Por que o xilitol preocupa
O xilitol é um álcool de açúcar que também existe naturalmente em pequenas quantidades em frutas e no próprio metabolismo humano. A diferença está na quantidade: produtos adoçados artificialmente podem oferecer doses muito maiores do que as encontradas naturalmente nos alimentos.
Segundo o NIH, níveis mais altos de xilitol no sangue foram associados a maior risco de eventos cardiovasculares, como infarto e AVC, e os resultados reforçam a necessidade de estudar melhor os efeitos de longo prazo desse tipo de adoçante.

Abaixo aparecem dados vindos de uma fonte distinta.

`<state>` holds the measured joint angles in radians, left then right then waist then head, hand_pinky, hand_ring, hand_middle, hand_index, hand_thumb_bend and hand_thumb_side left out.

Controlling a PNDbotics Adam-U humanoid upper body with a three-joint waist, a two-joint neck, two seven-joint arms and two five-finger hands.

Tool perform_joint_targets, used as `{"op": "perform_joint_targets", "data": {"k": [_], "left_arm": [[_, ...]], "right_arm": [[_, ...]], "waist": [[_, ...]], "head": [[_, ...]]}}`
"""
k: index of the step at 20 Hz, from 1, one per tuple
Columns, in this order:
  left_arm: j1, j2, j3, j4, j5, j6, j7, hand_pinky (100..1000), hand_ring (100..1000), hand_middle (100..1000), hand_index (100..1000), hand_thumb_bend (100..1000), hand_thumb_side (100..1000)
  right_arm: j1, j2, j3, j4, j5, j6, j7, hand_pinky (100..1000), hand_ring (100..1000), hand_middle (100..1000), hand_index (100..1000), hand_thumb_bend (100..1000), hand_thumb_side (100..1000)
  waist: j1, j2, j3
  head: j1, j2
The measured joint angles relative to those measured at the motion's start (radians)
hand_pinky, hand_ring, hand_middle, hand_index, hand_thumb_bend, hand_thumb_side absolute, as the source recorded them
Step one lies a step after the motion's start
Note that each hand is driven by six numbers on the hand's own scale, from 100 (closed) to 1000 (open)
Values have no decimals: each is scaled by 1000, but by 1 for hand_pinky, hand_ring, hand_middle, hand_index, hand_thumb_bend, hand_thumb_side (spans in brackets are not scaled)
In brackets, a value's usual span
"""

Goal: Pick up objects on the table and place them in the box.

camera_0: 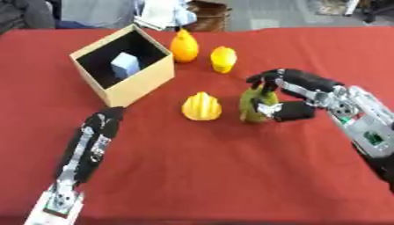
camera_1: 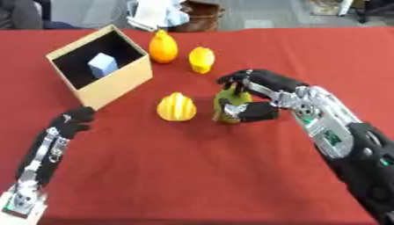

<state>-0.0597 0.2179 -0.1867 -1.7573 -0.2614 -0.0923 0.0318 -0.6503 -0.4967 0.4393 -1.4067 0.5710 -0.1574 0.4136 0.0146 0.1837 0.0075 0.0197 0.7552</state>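
An open cardboard box (camera_0: pixel 135 83) stands at the back left, with a pale blue block (camera_0: pixel 125 65) inside it. Beside the box are an orange pear-shaped fruit (camera_0: pixel 184 46) and a yellow lemon-like fruit (camera_0: pixel 223 59). A ribbed yellow fruit (camera_0: pixel 202 106) lies mid-table. My right hand (camera_0: pixel 286 94) is curled round an olive-green fruit (camera_0: pixel 251 105) that stands upright on the cloth. My left hand (camera_0: pixel 102 125) rests on the table below the box's near corner, its fingers curled with nothing in them.
The table is covered with a red cloth (camera_0: pixel 231 176). Cluttered items, including a brown basket (camera_0: pixel 209 15), sit beyond the far edge. Bare cloth fills the near half of the table.
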Motion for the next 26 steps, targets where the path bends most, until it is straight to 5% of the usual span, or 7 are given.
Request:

O que o estudo científico encontrou
O alerta vem do estudo translacional Xylitol is prothrombotic and associated with cardiovascular risk, publicado no European Heart Journal. A pesquisa combinou análise em humanos, testes com plaquetas, modelos animais e uma pequena intervenção com bebida adoçada com xilitol.
Os pesquisadores observaram que pessoas com níveis mais altos de xilitol no sangue tiveram cerca de 50% mais risco de eventos cardiovasculares nos anos seguintes. Em testes laboratoriais, o xilitol também aumentou a sensibilidade das plaquetas a sinais de coagulação, mecanismo que pode favorecer trombose.

Onde o xilitol pode aparecer
Nem sempre o xilitol está em produtos claramente vendidos como adoçantes. Por isso, a lista de ingredientes é mais útil do que frases como “zero açúcar” ou “baixo carboidrato”.
- Chicletes e balas sem açúcar.
- Adoçantes de mesa e misturas culinárias.
- Doces, chocolates e sobremesas diet.
- Barras proteicas, snacks e produtos “fit”.
- Alguns cremes dentais e enxaguantes bucais, embora a preocupação maior seja com ingestão em altas quantidades.
Quem deve ter mais cautela
O estudo não prova que o xilitol cause infarto ou AVC em todas as pessoas, mas sugere cautela, principalmente em quem já tem risco cardiovascular aumentado. Nesses casos, o consumo frequente de produtos adoçados deve ser discutido com médico ou nutricionista.
- Pessoas com histórico de infarto, AVC ou trombose.
- Quem tem diabetes, obesidade, colesterol alto ou pressão alta.
- Pessoas com doença cardiovascular conhecida.
- Quem consome vários produtos “sem açúcar” no mesmo dia.
- Pacientes em acompanhamento por alterações de coagulação.
Para entender melhor como esse ingrediente é usado e quais cuidados considerar, veja também o conteúdo sobre xilitol.

Como adoçar com mais segurança
O ponto principal não é trocar açúcar por adoçante sem limite, mas reduzir a dependência do sabor doce no dia a dia. Café, iogurte, vitaminas e receitas podem precisar de menos adoçante quando o paladar se adapta gradualmente.
Também vale priorizar alimentos menos processados e observar a frequência de consumo de produtos diet, light e “sem açúcar”. Para quem tem risco cardiovascular, a escolha do adoçante deve fazer parte de um plano alimentar completo, considerando exames, medicamentos e histórico de saúde.
Este conteúdo é apenas informativo e não substitui a avaliação de um médico.